SOURCE DATA =
◇ ◇ ◇ ◇ ◇

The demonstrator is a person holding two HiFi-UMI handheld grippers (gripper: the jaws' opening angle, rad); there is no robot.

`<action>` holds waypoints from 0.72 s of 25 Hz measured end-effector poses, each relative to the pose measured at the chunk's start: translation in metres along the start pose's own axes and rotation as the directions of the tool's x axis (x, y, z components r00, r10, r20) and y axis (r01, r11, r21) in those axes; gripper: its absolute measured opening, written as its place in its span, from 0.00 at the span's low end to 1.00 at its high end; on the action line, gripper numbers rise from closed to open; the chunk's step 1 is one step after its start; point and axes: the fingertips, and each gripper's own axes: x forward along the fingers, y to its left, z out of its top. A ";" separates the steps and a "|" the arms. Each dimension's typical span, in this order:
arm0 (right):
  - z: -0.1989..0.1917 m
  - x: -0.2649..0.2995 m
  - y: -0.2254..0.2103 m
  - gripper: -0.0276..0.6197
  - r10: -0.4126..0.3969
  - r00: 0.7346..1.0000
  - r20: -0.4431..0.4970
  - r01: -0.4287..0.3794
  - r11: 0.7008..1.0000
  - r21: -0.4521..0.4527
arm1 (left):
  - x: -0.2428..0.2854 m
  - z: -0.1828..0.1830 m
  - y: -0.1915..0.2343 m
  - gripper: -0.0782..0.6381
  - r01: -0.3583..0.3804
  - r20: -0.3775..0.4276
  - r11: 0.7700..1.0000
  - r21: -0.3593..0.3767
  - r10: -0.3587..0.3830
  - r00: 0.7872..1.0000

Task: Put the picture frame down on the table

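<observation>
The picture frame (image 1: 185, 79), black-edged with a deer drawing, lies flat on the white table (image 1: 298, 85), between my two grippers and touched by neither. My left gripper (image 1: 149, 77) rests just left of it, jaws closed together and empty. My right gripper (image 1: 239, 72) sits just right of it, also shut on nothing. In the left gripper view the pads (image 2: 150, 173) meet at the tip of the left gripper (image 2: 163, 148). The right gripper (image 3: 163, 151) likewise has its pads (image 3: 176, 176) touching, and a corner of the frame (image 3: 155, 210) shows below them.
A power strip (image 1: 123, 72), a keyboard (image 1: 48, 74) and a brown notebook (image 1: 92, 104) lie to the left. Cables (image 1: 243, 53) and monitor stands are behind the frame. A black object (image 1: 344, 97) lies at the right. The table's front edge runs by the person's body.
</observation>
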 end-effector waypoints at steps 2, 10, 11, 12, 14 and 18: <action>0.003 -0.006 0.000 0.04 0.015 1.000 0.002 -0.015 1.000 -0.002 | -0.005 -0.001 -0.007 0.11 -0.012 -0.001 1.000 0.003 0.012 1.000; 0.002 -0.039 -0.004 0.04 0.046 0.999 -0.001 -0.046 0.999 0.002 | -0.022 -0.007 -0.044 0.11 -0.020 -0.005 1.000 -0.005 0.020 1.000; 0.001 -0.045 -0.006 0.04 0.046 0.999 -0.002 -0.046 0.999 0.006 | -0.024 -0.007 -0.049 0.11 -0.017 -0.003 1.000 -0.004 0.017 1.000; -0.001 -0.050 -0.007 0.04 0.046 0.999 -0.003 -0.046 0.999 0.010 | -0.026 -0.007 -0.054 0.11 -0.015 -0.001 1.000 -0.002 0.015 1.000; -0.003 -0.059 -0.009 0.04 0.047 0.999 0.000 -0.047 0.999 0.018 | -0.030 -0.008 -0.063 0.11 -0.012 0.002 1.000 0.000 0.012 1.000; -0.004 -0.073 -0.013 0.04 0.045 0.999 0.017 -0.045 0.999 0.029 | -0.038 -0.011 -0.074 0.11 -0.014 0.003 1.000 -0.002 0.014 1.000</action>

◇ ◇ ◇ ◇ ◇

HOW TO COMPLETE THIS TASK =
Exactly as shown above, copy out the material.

YOUR SOLUTION =
The demonstrator is a person holding two HiFi-UMI handheld grippers (gripper: the jaws' opening angle, rad); there is no robot.

`<action>` holds waypoints from 0.72 s of 25 Hz measured end-effector poses, each relative to the pose measured at the chunk's start: translation in metres along the start pose's own axes and rotation as the directions of the tool's x axis (x, y, z components r00, r10, r20) and y axis (r01, r11, r21) in those axes; gripper: its absolute measured opening, written as its place in its span, from 0.00 at the span's low end to 1.00 at its high end; on the action line, gripper numbers rise from closed to open; the chunk's step 1 is one step after its start; point and axes: the fingertips, and each gripper's own axes: x forward along the fingers, y to its left, z out of its top. A ";" separates the steps and a "|" the arms. Each dimension's typical span, in this order:
arm0 (right):
  - z: -0.1989..0.1917 m
  - x: -0.2649..0.2995 m
  - y: -0.2254..0.2103 m
  - gripper: -0.0276..0.6197
  - r10: -0.4126..0.3969
  - r00: 0.7346..1.0000
  - r20: -0.4431..0.4970
  - r01: -0.4287..0.3794
  - r11: 0.7008..1.0000
  - r21: -0.4521..0.4527
arm1 (left):
  - x: -0.2428..0.2854 m
  - z: -0.1828..0.1830 m
  - y: -0.1915..0.2343 m
  - gripper: -0.0782..0.6381
  - r01: -0.3583..0.3804
  - r20: -0.3775..0.4276
  - r11: 0.7700..1.0000
  - r21: -0.3593..0.3767
  - r10: -0.3587..0.3830
  - r00: 0.7872..1.0000

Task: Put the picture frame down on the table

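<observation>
The picture frame (image 1: 185, 79), black-edged with a deer drawing, lies flat on the white table (image 1: 298, 85), between my two grippers and touched by neither. My left gripper (image 1: 149, 77) rests just left of it, jaws closed together and empty. My right gripper (image 1: 239, 72) sits just right of it, also shut on nothing. In the left gripper view the pads (image 2: 150, 173) meet at the tip of the left gripper (image 2: 163, 148). The right gripper (image 3: 163, 151) likewise has its pads (image 3: 176, 176) touching, and a corner of the frame (image 3: 155, 210) shows below them.
A power strip (image 1: 123, 72), a keyboard (image 1: 48, 74) and a brown notebook (image 1: 92, 104) lie to the left. Cables (image 1: 243, 53) and monitor stands are behind the frame. A black object (image 1: 344, 97) lies at the right. The table's front edge runs by the person's body.
</observation>
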 end-effector waypoints at steps 2, 10, 11, 12, 14 and 18: <action>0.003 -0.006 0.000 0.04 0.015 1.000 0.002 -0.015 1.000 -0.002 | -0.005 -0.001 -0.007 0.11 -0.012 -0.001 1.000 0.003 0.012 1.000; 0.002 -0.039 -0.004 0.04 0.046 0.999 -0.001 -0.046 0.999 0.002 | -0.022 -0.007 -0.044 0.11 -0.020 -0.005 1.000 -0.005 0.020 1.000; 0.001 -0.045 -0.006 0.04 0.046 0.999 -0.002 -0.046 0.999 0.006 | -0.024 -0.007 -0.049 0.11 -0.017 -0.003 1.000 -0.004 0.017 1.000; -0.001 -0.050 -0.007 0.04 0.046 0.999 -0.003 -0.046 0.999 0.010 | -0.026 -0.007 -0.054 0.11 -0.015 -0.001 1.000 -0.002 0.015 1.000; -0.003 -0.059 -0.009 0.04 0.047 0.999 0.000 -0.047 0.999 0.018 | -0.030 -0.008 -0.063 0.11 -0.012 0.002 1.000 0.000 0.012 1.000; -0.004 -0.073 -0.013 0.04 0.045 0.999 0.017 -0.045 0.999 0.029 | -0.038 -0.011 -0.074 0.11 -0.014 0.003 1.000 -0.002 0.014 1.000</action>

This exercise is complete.